_TASK STATEMENT_
Begin with the first line below and retype each line exactly through the line containing "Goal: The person". Any pictures are to be left out.
[COLLECTED MATERIAL Boundary: Start]
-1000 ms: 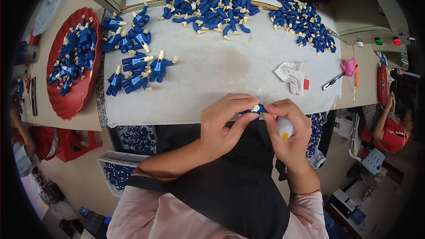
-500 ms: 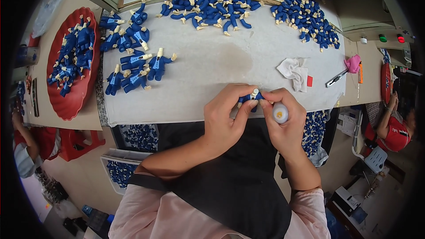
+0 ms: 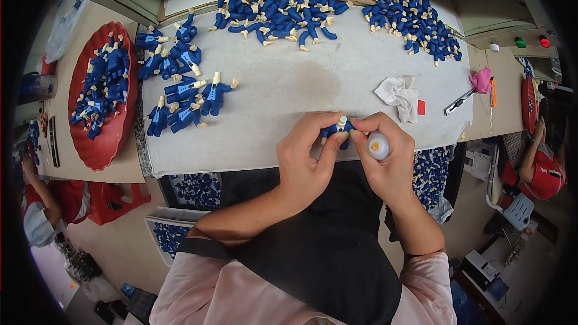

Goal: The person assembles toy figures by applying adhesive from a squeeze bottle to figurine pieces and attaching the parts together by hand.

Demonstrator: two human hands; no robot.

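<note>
A small blue doll body (image 3: 342, 127) with a cream neck is held near the table's front edge. My left hand (image 3: 306, 153) is closed, thumb and forefinger pinching the doll body's left side. From the other side, the thumb and forefinger of my right hand (image 3: 388, 159) press on its shoulder and arm. Tucked in my right hand is a small whitish bottle (image 3: 378, 145), its end toward me with yellowish content showing. My fingers cover much of the doll body. Several finished-looking doll bodies (image 3: 214, 94) with arms lie at the table's left.
Loose blue arms (image 3: 277, 3) are heaped at the back, with another heap (image 3: 412, 21) at back right. A white cloth (image 3: 397, 95), a cutter knife (image 3: 459, 102) and a pink cloth (image 3: 480, 80) lie right. A red tray (image 3: 99, 156) of doll parts stands left. Bins (image 3: 168, 215) sit below; co-workers sit on both sides.
The whole view has shifted slightly. Both hands keep their pinch on the doll body, which looks slightly more upright, with its legs showing a little more below my fingers.
</note>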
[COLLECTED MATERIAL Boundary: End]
_WRITTEN SOLUTION_
-1000 ms: 
-500 ms: 
+0 ms: 

Goal: The person assembles toy figures by applying adhesive from a squeeze bottle to figurine pieces and attaching the parts together by hand.

No further answer is expected.